About Monday 17 December 1666

Louise Hudson  •  Link

“Spent the evening in fitting my books, to have the number set upon each, in order to my having an alphabet of my whole, which will be of great ease to me.”

If he’d had the Internet there would have been no need for such work. Just a few taps on a keyboard and he’d have the place where the passage appeared, and he wouldn’t even have to touch a book. Every word would be accessible on screen. Who knew?

About Tuesday 11 December 1666

Louise Hudson  •  Link

I’ve always defined homely as plain and unsophisticated. It’s exactly how most of us would describe a celebrity without make-up, designer clothes or marketing hype.
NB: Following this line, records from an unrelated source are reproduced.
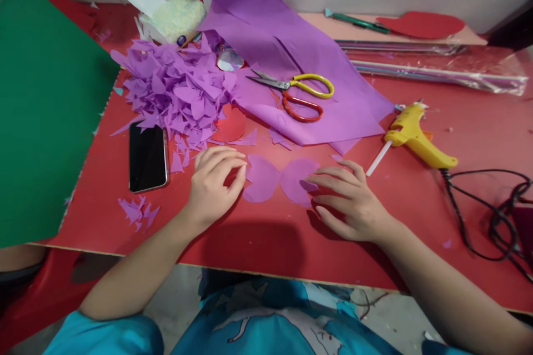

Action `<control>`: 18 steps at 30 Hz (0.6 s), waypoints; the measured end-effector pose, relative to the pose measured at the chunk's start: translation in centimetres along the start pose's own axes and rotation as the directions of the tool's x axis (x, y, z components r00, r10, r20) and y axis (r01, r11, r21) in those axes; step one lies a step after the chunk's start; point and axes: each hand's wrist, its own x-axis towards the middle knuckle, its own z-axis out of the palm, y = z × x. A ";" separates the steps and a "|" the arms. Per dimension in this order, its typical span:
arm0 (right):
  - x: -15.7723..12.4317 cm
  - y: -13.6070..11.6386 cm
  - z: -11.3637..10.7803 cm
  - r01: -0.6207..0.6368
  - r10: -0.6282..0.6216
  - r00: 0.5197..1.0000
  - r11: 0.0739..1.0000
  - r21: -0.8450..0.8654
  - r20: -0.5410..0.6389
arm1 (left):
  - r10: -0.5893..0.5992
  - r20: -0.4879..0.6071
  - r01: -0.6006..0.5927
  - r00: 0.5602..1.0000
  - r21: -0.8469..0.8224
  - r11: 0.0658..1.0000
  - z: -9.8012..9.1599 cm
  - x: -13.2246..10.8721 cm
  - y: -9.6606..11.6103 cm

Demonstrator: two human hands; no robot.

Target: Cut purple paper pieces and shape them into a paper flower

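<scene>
Two purple paper cutouts, roughly heart-shaped, lie flat on the red table with their inner edges almost meeting. At the outer edge of the left cutout [263, 178] is my left hand [216, 183], thumb and forefinger brought together in a pinch on its rim. My right hand [347, 199] is open, its fingers spread and the tips over the outer side of the right cutout [295, 180]. Just beyond them lie a red paper shape [231, 123] and a large purple sheet [291, 61], on which scissors [287, 86] with yellow and red handles rest.
Purple scraps [179, 89] heap up at the left behind a phone [147, 156]. A green sheet [45, 122] covers the left side. On the right sit a yellow glue gun [420, 136] and its black cord [458, 216]. Wrapped sticks [437, 72] and a tissue pack [175, 16] lie farther back.
</scene>
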 end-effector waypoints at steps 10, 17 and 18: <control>0.1 0.1 0.3 0.032 -0.036 0.992 0.999 0.040 0.120 | -0.019 -0.006 0.018 1.000 -0.007 1.000 0.0 0.1 0.1; 0.0 -0.2 0.3 -0.005 -0.003 0.995 0.996 0.086 0.100 | -0.003 -0.004 0.003 1.000 -0.007 1.000 0.1 0.0 0.0; 0.1 -0.3 0.1 -0.031 0.019 0.997 0.988 0.150 0.081 | 0.003 -0.007 -0.003 1.000 -0.012 1.000 0.1 0.0 0.0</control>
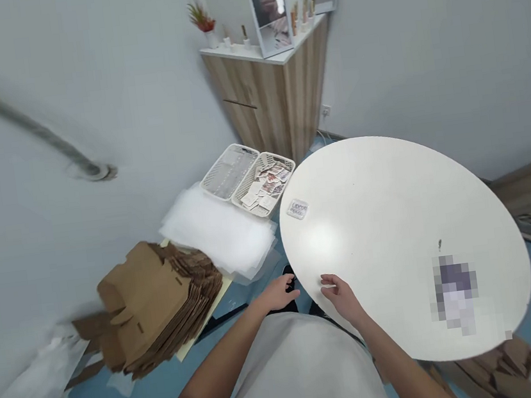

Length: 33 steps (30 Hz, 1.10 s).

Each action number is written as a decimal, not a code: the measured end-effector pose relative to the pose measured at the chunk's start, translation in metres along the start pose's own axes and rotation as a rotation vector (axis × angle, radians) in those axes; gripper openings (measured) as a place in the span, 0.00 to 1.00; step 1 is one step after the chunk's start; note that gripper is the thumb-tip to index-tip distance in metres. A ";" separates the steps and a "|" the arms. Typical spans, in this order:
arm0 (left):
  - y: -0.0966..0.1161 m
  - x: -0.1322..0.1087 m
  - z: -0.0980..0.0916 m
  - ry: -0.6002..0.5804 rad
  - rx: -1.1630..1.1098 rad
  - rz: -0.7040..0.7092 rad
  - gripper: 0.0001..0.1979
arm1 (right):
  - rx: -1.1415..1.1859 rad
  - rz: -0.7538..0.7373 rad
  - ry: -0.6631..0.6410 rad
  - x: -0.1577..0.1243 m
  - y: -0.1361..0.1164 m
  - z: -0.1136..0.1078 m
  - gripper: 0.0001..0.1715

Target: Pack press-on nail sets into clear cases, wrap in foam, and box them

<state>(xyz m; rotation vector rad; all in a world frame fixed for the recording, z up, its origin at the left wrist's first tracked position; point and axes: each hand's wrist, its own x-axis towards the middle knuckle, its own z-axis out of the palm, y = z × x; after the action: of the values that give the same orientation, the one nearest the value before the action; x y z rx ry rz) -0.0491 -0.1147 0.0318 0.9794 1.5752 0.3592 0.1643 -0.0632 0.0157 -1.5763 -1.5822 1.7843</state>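
My left hand [278, 292] is held out in front of my body, just off the near left edge of the white oval table [383, 210]. Its thumb and fingers are apart, with nothing between them. Over the table's near edge is my right hand [341, 297], fingers bent and parted, also holding nothing. I cannot tell whether it touches the tabletop. A small clear case [297, 208] with tiny pale contents lies by the table's left edge. A small dark item [440, 244] sits farther right, beside a pixelated dark and pale patch that cannot be made out.
Left of the table are a white basket [237, 196] holding printed cards, another basket [203, 184] with clear sheets, white plastic sheets [218, 230] and stacked brown cardboard [157, 303]. A wooden cabinet [262, 96] with a framed picture [271, 20] stands in the corner.
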 end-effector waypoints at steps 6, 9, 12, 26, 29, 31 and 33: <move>-0.017 -0.043 -0.006 0.161 -0.016 -0.053 0.34 | -0.057 -0.113 -0.159 -0.003 -0.004 0.017 0.23; -0.029 -0.057 -0.014 0.221 -0.040 -0.037 0.33 | -0.101 -0.148 -0.193 0.001 -0.008 0.027 0.23; -0.040 -0.072 -0.026 0.290 -0.066 0.030 0.33 | -0.155 -0.172 -0.214 0.007 -0.016 0.041 0.23; -0.097 -0.101 -0.100 0.487 -0.138 0.220 0.26 | -0.262 -0.256 -0.224 0.021 -0.066 0.145 0.25; -0.098 -0.098 -0.109 0.474 -0.195 0.247 0.26 | -0.277 -0.230 -0.282 0.023 -0.069 0.155 0.24; -0.096 -0.092 -0.112 0.480 -0.227 0.249 0.25 | -0.287 -0.230 -0.295 0.027 -0.073 0.158 0.24; -0.096 -0.084 -0.114 0.506 -0.240 0.233 0.25 | -0.310 -0.231 -0.278 0.034 -0.077 0.159 0.24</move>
<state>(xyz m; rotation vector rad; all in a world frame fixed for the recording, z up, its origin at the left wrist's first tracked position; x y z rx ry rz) -0.1947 -0.2029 0.0508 0.9275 1.8129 0.9976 -0.0126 -0.0926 0.0306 -1.2332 -2.1620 1.7540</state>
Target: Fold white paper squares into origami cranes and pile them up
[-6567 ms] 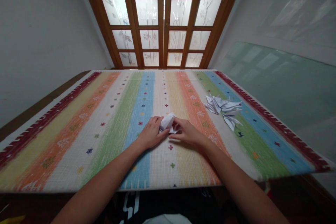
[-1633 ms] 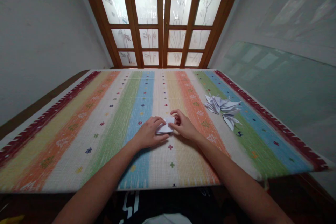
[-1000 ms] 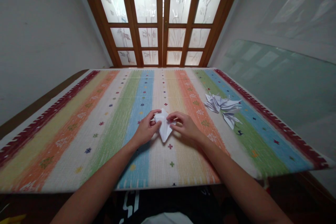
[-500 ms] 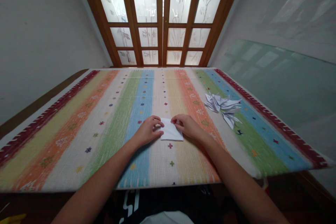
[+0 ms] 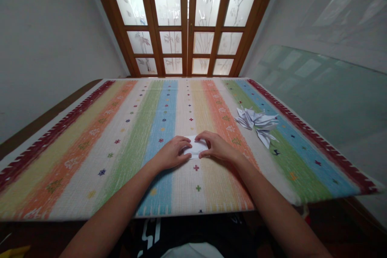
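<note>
A small folded sheet of white paper [image 5: 195,149] lies on the striped tablecloth, centred in front of me. My left hand [image 5: 173,154] grips its left side, with the thumb at the near edge and the curled fingers farther up. On the opposite side, my right hand [image 5: 219,148] holds the paper between its thumb, near the lower edge, and its bent fingers at the far edge. Both side edges of the sheet are partly hidden under my fingers.
Several folded white paper pieces [image 5: 255,123] with pointed tips lie in a cluster to the right. The striped tablecloth [image 5: 121,169] covers the table. Wooden doors [image 5: 186,40] with patterned panes stand beyond it, and a glass panel [image 5: 320,88] leans along the right wall.
My right thumb has come down to the paper's near edge. My left hand has shifted slightly right over the sheet, and less of the paper shows now.
</note>
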Demonstrator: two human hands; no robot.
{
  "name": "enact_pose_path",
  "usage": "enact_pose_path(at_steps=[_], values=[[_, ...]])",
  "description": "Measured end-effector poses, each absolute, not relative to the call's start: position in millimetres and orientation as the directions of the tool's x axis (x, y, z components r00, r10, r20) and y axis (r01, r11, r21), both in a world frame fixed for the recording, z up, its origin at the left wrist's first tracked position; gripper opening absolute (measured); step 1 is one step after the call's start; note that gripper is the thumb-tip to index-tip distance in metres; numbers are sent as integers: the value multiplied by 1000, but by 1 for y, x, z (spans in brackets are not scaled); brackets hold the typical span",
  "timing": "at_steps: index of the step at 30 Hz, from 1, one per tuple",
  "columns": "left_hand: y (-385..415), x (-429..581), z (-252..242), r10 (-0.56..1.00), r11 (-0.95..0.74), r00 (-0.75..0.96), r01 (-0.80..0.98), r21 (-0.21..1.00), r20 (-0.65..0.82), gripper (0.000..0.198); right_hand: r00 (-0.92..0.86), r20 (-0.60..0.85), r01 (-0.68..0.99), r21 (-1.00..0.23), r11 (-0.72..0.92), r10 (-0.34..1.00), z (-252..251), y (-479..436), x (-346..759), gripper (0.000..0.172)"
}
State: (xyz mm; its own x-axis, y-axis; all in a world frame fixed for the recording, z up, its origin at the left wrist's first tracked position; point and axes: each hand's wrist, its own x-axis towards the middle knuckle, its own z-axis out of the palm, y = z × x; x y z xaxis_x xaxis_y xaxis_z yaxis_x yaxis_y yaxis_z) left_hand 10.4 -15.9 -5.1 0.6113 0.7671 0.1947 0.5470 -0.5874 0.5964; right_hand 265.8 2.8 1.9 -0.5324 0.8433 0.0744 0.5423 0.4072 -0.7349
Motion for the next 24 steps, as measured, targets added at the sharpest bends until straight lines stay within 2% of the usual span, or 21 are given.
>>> enact_pose_path(at_steps=[5,11,18,21,24], values=[[-17,11,-5,771,-582,604,544,605,199,33,-480,107,579,-707,406,871,1,0,264,44],[-19,15,-3,793,-563,577,569,599,197,37,-443,194,558,-704,439,875,3,-3,261,41],[-19,16,-8,806,-559,553,592,580,211,40,-439,313,431,-749,503,842,8,-4,258,43],[-19,17,-8,817,-548,537,614,569,207,40,-341,260,349,-857,379,903,6,-2,256,53],[-19,17,-8,827,-531,525,615,582,200,42,-235,100,208,-967,151,967,0,0,254,70]])
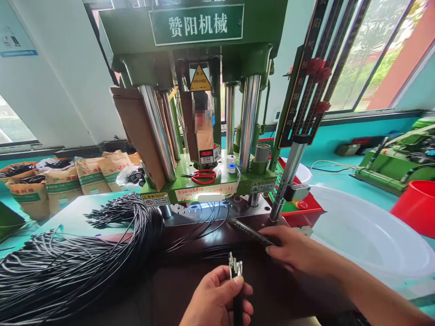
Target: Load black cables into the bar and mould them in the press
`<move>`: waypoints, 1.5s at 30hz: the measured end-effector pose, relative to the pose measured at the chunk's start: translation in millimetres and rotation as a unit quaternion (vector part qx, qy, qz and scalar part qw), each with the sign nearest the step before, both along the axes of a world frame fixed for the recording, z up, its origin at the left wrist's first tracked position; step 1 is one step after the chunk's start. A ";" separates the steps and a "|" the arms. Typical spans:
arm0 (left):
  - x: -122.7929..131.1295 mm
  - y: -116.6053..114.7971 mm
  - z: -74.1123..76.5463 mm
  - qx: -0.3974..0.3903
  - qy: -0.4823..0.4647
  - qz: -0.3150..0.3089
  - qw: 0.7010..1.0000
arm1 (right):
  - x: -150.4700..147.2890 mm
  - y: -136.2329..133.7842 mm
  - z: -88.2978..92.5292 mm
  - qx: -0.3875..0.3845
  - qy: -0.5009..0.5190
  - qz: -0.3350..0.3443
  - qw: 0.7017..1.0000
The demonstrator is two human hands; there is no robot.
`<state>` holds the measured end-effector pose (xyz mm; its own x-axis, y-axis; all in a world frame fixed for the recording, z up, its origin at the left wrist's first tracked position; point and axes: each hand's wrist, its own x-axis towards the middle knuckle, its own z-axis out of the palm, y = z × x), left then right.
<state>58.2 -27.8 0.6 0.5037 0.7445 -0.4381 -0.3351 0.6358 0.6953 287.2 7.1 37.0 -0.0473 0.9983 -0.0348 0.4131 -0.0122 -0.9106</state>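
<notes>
In the lower middle, my left hand point(222, 294) is closed around a small bunch of black cables point(238, 308) whose bare metal terminals point(235, 267) point up past the thumb. To the right, my right hand point(295, 249) grips a slim, dark metal tool point(249, 230), its kind unclear, tilted with its far end near the press opening. Several thin black cables point(210, 217) run from the lit opening of the green press point(224, 181) onto the dark brown table point(183, 285). A big bundle of black cables point(136, 231) spreads over the left side.
Red-handled scissors point(204, 176) and a roll of blue-and-white tape point(231, 168) lie on the press ledge. A control box with a red button point(301, 205) stands right, beside a large white tub point(370, 231). Paper sacks point(61, 185) line the left wall.
</notes>
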 end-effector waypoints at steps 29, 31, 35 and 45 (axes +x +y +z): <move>34.5 12.8 -4.1 0.119 0.152 -0.086 0.977 | -56.3 -43.2 -49.7 -0.068 0.284 -0.056 0.955; 34.8 13.0 -6.5 0.114 0.161 -0.092 0.976 | -56.4 -43.2 -48.3 -0.069 0.277 -0.059 0.957; 35.1 12.3 -6.1 0.106 0.176 -0.085 0.975 | -55.8 -43.8 -43.9 -0.077 0.251 -0.057 0.963; 37.9 10.3 -3.2 0.135 0.201 -0.059 0.968 | -61.2 -47.6 -47.4 -0.054 0.183 -0.080 0.978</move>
About Friday 7 December 1666

Louise Hudson  •  Link

and there I sat with my cloak about my face, ...I was in mighty pain lest I should be seen by any body to be at a play.

He probably means anyone who knew he had promised to not to go to the theatre and might publicize it, or that he might be seen by someone who would mention it to his wife.

“and mighty good friends with my poor wife”

I think he meant she wasn’t giving him the cold shoulder after their recent contretemps.

About Sunday 2 December 1666

Louise Hudson  •  Link

CGS: who be we????????????????

Sam and Bess, no doubt. His behavior is outrageous, but not so outrageous as to bring a paramour into his house with his wife there.

I also suspect that Sam engages in a lot of fantasy regarding women and that many of his “activities” are all in his mind.

About Wednesday 21 November 1666

Louise Hudson  •  Link

“Here was Betty Michell with her mother. I would have carried her home, but her father intends to go with her, so I lost my hopes. . . . and after supper an hour reading to my wife and brother something in Chaucer with great pleasure, and so to bed.”

What, pray tell, would he have done with Betty Mitchell if he had been able to “carry her home” without her father going with her? His wife was home (he writes that she was home in the evening and he didn’t say she’d been out earlier). Would he have suggested a Ménage à Troi? And what about her brother? For all his supposed management abilities, Sam doesn’t seem to think ahead very well.

About Monday 29 October 1666

Louise Hudson  •  Link

“Sam today answers the question we were tossing around back when he bought the guineas. He bought 2,000 of them and paid the discount as a surcharge.“

Many thanks Paul Chapin for mentioning guineas. I couldn’t for the life of me figure out what ginnys were.